Planted Stratified Ginsing seed this weekend

Started by jalentour, March 01, 2016, 12:54:45 AM

Previous topic - Next topic

0 Members and 3 Guests are viewing this topic.

jalentour

Put some seeds in the ground.  The work was harder than I thought.  I had to clear the hillside of honeysuckle with a skidsteer and bushhog.  Tough work not to damage the surrounding trees.  Put down about 1/3 acre of seed, some were busting open.  This was not an easy install, hillside, lots of debris, poison ivy, honey locust, briar's.  Hope it works out.  Will install the other portion next weekend.  I have a lot of east facing hillside and plan to populate with ginsing for the next couple years.  I hope to live long enough to harvest this stuff.

Oblio13

Hope yours come up better than mine. Tried a couple times. Nothing. Same story with ramps.

jalentour

Ob,
What did you plant, roots or seeds?
What do you think caused your bad luck?
Thanks,
JV

GSF

JV, Ginseng requires a double dormancy. In other words it'll go through two winters before it'll come up. Stratified may be different. I saw a guy on you tube take ginseng seed, place it in a screen wire pouch he made, then put it in the ground. During or before the second winter he dug it up and planted it. He may have soaked it as well. The screen wire helped with the stratification and protected the seeds from rodents.

Ever hear of crossvine (bignonia capreolata) 1st cousin to trumpet creeper. It's suppose to be better than ginseng. Slower to build up and slower to wear off. Back in the day folks would mix the leaves in the feed of hidebound animals. Normally mules. That's when you work them so much their bodies just shuts down. I have some growing and will give it a whirl this year.
When the law no longer protects you from the corrupt, but protects the corrupt from you - then you know your nation is doomed.

Peanut

Quote from: GSF on March 07, 2016, 10:14:55 PM
JV, Ginseng requires a double dormancy. In other words it'll go through two winters before it'll come up. Stratified may be different. I saw a guy on you tube take ginseng seed, place it in a screen wire pouch he made, then put it in the ground. During or before the second winter he dug it up and planted it. He may have soaked it as well. The screen wire helped with the stratification and protected the seeds from rodents.

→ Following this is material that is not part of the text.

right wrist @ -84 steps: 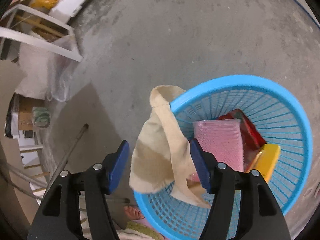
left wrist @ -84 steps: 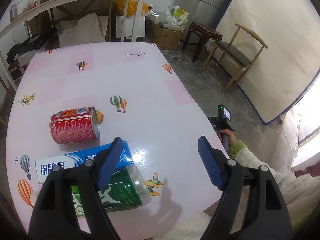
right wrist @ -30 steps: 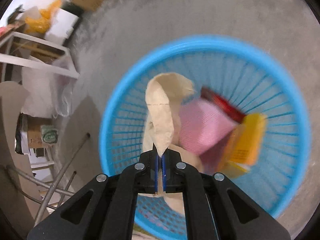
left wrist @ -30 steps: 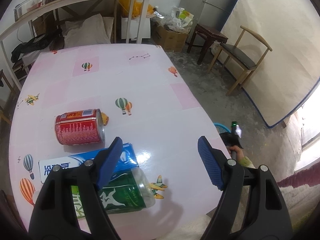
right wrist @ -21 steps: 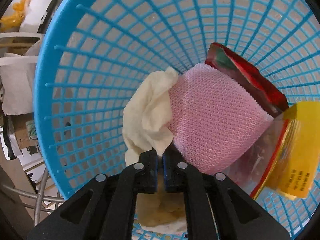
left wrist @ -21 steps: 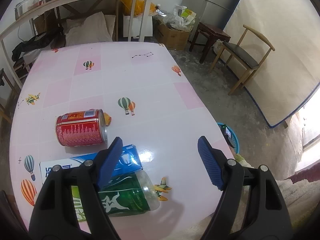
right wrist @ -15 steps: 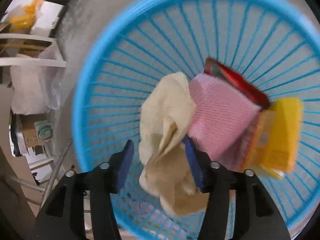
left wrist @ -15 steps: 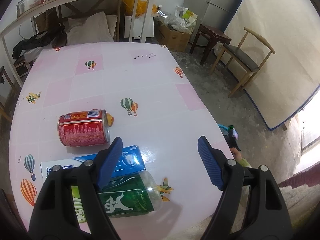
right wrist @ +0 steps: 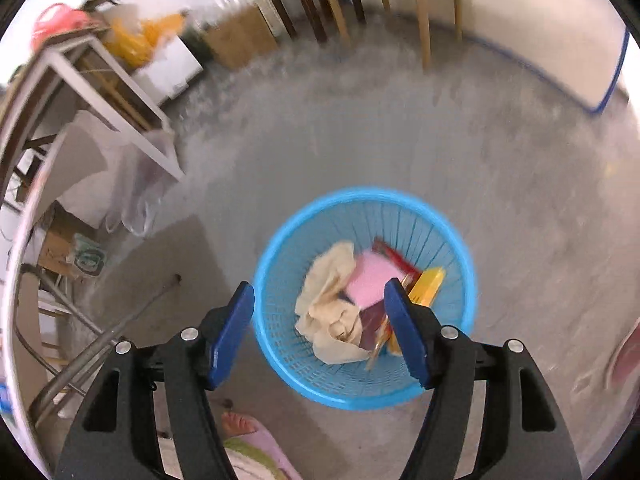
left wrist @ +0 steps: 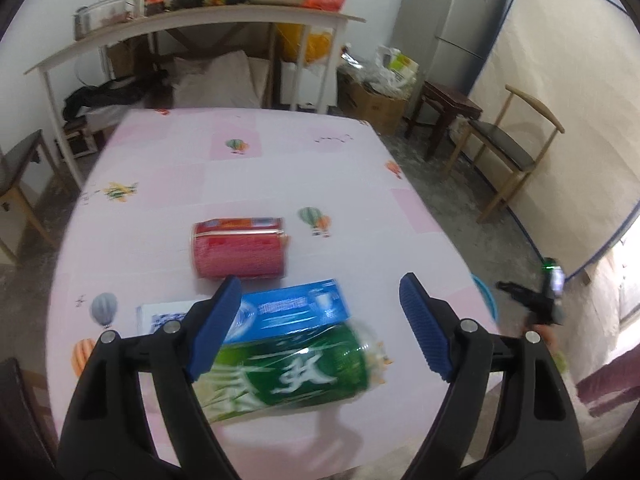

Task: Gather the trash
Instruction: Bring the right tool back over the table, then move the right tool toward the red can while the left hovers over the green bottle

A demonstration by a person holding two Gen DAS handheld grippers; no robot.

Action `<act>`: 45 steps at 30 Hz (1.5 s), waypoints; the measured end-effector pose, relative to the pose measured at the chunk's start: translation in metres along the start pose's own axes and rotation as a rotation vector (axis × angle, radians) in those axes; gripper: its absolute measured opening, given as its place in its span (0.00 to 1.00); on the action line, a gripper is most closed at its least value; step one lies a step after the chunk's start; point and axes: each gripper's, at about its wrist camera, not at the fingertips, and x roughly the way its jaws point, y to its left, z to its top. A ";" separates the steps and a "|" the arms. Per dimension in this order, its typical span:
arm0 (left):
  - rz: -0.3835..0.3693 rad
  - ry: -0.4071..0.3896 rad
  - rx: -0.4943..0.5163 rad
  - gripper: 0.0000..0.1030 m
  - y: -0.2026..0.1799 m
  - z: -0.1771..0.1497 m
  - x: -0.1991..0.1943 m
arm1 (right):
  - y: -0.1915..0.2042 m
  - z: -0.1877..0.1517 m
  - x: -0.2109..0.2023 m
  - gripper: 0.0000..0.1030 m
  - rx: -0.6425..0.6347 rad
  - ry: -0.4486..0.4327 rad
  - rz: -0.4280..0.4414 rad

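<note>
On the pink table (left wrist: 248,168) lie a red can (left wrist: 239,254), a blue box (left wrist: 292,308) and a green bottle (left wrist: 288,372), all on their sides. My left gripper (left wrist: 320,324) is open just above the green bottle and the box. My right gripper (right wrist: 320,328) is open and empty, raised above the blue trash basket (right wrist: 460,320) on the floor. In the basket lie a beige cloth (right wrist: 328,312), a pink sponge (right wrist: 370,280), a red packet (right wrist: 394,258) and a yellow packet (right wrist: 428,284). The right gripper also shows in the left wrist view (left wrist: 540,300).
A wooden chair (left wrist: 512,156) and a dark stool (left wrist: 448,116) stand right of the table. A shelf table (left wrist: 192,24) with jars and bags is behind. Metal table legs (right wrist: 100,344) and my foot (right wrist: 240,424) are near the basket on the concrete floor.
My right gripper opened, left the beige cloth in the basket and rose away from it. My left gripper moved forward over the green bottle and box.
</note>
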 end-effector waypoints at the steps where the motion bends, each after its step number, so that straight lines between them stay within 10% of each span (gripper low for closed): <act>1: 0.008 -0.005 -0.005 0.76 0.004 -0.003 -0.003 | 0.004 -0.001 -0.015 0.64 -0.008 -0.024 0.004; 8: 0.032 -0.024 -0.053 0.80 0.034 -0.033 -0.019 | 0.071 -0.026 -0.130 0.74 -0.142 -0.204 0.115; 13: 0.000 -0.003 -0.075 0.80 0.042 -0.061 -0.015 | 0.127 -0.051 -0.166 0.76 -0.236 -0.170 0.267; 27: -0.061 0.074 -0.068 0.80 0.037 -0.119 0.002 | 0.270 -0.137 -0.142 0.76 -0.540 0.086 0.418; 45: -0.027 0.131 -0.024 0.80 0.035 -0.132 0.038 | 0.276 -0.167 -0.114 0.87 -0.512 0.170 0.431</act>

Ever hear of crossvine (bignonia capreolata) 1st cousin to trumpet creeper. It's suppose to be better than ginseng. Slower to build up and slower to wear off. Back in the day folks would mix the leaves in the feed of hidebound animals. Normally mules. That's when you work them so much their bodies just shuts down. I have some growing and will give it a whirl this year.

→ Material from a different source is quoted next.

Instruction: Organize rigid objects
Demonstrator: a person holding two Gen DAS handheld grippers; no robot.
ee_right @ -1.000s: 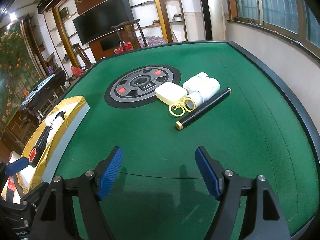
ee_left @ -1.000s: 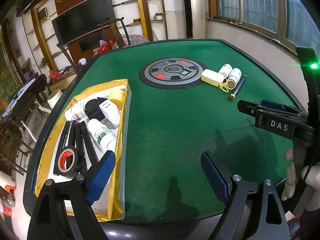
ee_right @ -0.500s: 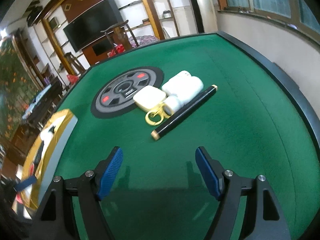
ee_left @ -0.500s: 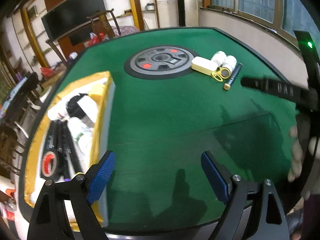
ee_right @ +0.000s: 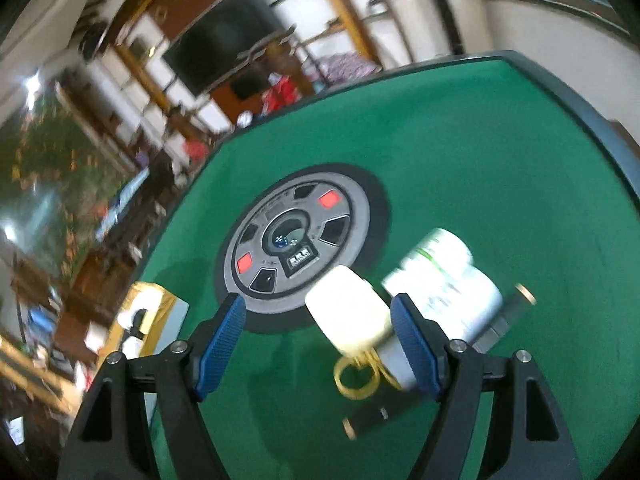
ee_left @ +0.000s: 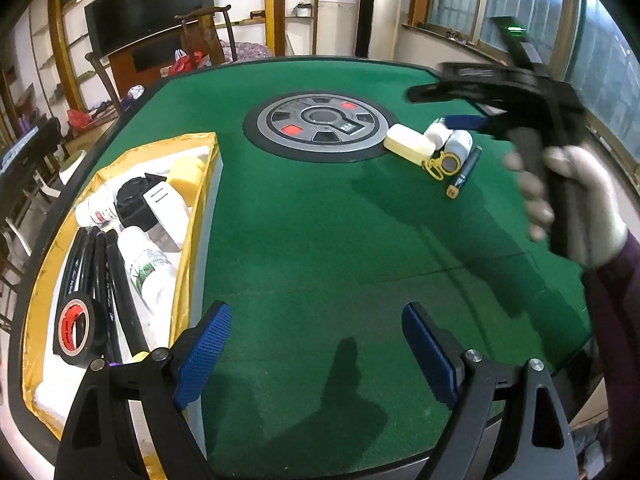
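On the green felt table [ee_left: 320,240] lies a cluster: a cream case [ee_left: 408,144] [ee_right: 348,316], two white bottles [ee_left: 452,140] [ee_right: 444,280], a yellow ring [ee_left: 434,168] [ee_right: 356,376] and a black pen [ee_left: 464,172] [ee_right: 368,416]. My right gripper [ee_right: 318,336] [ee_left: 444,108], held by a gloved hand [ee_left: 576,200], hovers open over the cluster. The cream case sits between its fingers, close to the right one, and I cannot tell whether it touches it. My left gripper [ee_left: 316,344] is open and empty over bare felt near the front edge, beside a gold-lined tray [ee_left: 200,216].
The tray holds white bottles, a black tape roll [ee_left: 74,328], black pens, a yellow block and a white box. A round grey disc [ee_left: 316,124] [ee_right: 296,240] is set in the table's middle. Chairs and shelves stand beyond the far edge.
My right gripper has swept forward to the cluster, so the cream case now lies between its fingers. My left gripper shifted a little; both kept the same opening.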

Yep, I drink crossvine tea almost daily, wonderful flavor. It actually starts working on the adrenal glands in 4 days, ginseng takes 28.

GSF

peanut, my leaves don't look that big. I have it in direct sunlight. The blooms resembles that of trumpet creeper but distinctively different in color. Again, this is my first time fooling with it.
When the law no longer protects you from the corrupt, but protects the corrupt from you - then you know your nation is doomed.

gww

I planted two kinds last month.  American wild and chineese.  I planted them in pots and have them under a big shade tree.  The wild american came up but the chineese type didn't.  Both seed type were supposed to be stratified.  See you in seven years.